Last Updated Jan 7, 2010 9:02 AM EST
The key ingredient in Silenor is doxepin, a tricyclic compound that has been used extensively for the treatment of depressive and anxiety disorders for about thirty years. A histamine-1 (H1) specific antagonist, Silenor has long been observed to have sedative effects and improve disrupted sleep patterns: Benadryl (diphenhydramine), an OTC allergy medicine, is an antihistamine commonly prescribed as an off-label sleep aid, but unlike low-dose doxepin, has several unwanted side effects including dry eye, dry mouth and excessive next day drowsiness. Somaxon's NDA for Silenor - low dose (3 mg and 6 mg), oral tablet formulation of doxepin - includes the data from four Phase 3 clinical trials.
BNET: Before we begin, could you clarify for BNET Pharma readers the difference between objective and subjective interpretation of clinical data in sleep studies?
Rich Pascoe: When measuring the efficacy of drugs for insomnia, the FDA looks for submitted trial data to include clinical endpoints that measure both objective and subjective outcomes, as each assesses different sides of a patient's sleep experience: (i) an agreed upon objective standard for measuring sleep is a polysomnography (PSG), a parametric tool which records physical and physiological processes, such as brain, eye movement, and breathing functions, during observed sleep periods in a lab setting; and (ii) the subjective component involves having the patient fill-out an accepted instrument, such as a sleep diary (self-rated questionnaire, assessing sleep quality - from perceived sleep quality and duration to daytime function) typically over a 1-month time interval.
BNET: Given the higher likelihood of observer bias with subjective global scoring, why even weight sleep diaries as efficacy endpoints?
RP: They are important for two reasons. First, they do provide important information about a respective drug's efficacy from the patient's point of view, and secondly, the FDA requires that subjective endpoints be measured and reported as approval criteria for a sedative hypnotic.
BNET: This is the second time the FDA has expressed doubts with the efficacy data in Silenor's NDA. Care to comment?
RP: The (first) Complete Response Letter received from the FDA on February 25 indicated that regulators did not find sufficient evidence to support the inclusion of "sleep onset" in the indication labeling - nor did the 1-mg dose show sufficient efficacy to warrant approval of that dosing strength. That said, clinical trials in adults and elderly patients with either transient insomnia or primary sleep maintenance insomnia did demonstrate statistically significant improvements compared to placebo in a range of primary and secondary endpoints, from wake after sleep onset (WASO) to subjective Total Sleep Time (sTST) throughout four-week treatment periods. Moreover, the primary endpoints in all of our placebo controlled clinical trials were met with statistical significance.

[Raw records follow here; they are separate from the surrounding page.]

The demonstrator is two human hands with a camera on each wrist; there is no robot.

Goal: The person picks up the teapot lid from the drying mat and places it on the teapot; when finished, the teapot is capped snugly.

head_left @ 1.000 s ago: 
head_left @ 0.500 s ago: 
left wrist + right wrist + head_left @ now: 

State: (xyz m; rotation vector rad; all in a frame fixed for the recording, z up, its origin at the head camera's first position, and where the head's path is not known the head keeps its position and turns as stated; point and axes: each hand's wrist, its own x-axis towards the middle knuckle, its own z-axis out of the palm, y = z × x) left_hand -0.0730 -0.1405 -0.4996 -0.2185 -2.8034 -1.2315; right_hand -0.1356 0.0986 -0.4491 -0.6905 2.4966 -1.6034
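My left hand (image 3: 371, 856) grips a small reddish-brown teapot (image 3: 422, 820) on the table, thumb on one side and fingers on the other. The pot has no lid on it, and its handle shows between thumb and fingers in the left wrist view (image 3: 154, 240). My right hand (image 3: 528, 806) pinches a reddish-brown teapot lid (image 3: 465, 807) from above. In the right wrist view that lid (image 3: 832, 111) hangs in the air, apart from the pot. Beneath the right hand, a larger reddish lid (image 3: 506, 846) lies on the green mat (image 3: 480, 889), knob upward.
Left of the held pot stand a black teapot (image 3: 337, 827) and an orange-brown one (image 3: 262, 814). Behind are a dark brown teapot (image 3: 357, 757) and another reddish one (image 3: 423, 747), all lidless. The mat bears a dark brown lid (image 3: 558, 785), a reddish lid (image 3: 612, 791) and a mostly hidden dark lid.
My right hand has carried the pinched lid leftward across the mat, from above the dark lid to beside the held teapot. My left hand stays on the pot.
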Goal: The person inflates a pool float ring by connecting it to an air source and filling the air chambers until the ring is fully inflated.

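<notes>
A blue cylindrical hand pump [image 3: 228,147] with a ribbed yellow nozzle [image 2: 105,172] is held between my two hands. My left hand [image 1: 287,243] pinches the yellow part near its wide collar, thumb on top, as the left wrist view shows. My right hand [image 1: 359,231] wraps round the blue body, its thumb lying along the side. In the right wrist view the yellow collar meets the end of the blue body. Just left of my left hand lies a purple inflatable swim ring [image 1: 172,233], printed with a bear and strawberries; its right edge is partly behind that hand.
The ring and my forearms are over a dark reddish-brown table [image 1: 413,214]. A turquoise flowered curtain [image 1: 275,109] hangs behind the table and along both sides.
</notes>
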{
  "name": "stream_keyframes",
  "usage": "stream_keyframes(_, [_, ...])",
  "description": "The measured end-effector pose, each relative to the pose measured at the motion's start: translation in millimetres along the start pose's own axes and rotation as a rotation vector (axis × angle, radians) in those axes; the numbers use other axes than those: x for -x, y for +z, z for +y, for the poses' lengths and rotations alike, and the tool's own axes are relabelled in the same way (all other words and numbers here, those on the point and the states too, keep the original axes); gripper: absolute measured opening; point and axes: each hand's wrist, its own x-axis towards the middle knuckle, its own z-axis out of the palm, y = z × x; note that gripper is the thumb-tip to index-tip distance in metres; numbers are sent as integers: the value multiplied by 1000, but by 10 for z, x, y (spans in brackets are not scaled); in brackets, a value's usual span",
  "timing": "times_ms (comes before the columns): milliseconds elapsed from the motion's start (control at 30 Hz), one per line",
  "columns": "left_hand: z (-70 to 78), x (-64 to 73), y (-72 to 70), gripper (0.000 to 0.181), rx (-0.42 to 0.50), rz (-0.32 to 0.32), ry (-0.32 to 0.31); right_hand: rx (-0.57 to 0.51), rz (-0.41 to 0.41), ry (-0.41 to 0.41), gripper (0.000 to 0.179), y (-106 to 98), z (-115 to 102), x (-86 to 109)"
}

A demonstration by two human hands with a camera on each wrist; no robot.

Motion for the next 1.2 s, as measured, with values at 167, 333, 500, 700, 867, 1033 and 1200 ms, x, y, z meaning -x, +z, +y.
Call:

BNET: What about the recent Response Letter (received on December 7) in which the agency singled out a supposed "lack of robustness in the sustained sleep maintenance effects" measured subjectively in adult patients with primary insomnia?
RP: In April we hired independent third party statisticians to perform statistical analyses of Silenor's clinical data relating to the sustained durability of subjective sleep-maintenance efficacy in adults. Their principal conclusion was that the data contained in the NDA did demonstrate sustained subjective efficacy in the adult population and that the drug effect wasn't lost over the treatment period of 30 days.
It is important to note that Silenor has previously demonstrated efficacy in subjective sleep maintenance: a four-week elderly outpatient trial [SP-509] of Silenor 6 mg demonstrated no loss of drug effect relative to placebo and clinically significant improvements in Silenor-treated patients in the self-reported sleep maintenance endpoint.
BNET: I know that the FDA no longer stands on semantics like "approved" and "rejected" applications. Nonetheless, after two "do not pass go" Complete Response Letters and a declarative that no further clinical trials with Silenor were necessary - what else can one suppose is on regulators' minds - except diplomatically waiting for your company to voluntarily withdraw its NDA?
RP: Working with the FDA is a process. We believe Silenor has an important differentiated product profile and we are committed to working with the FDA to seek approval for Silenor and commercialize the product.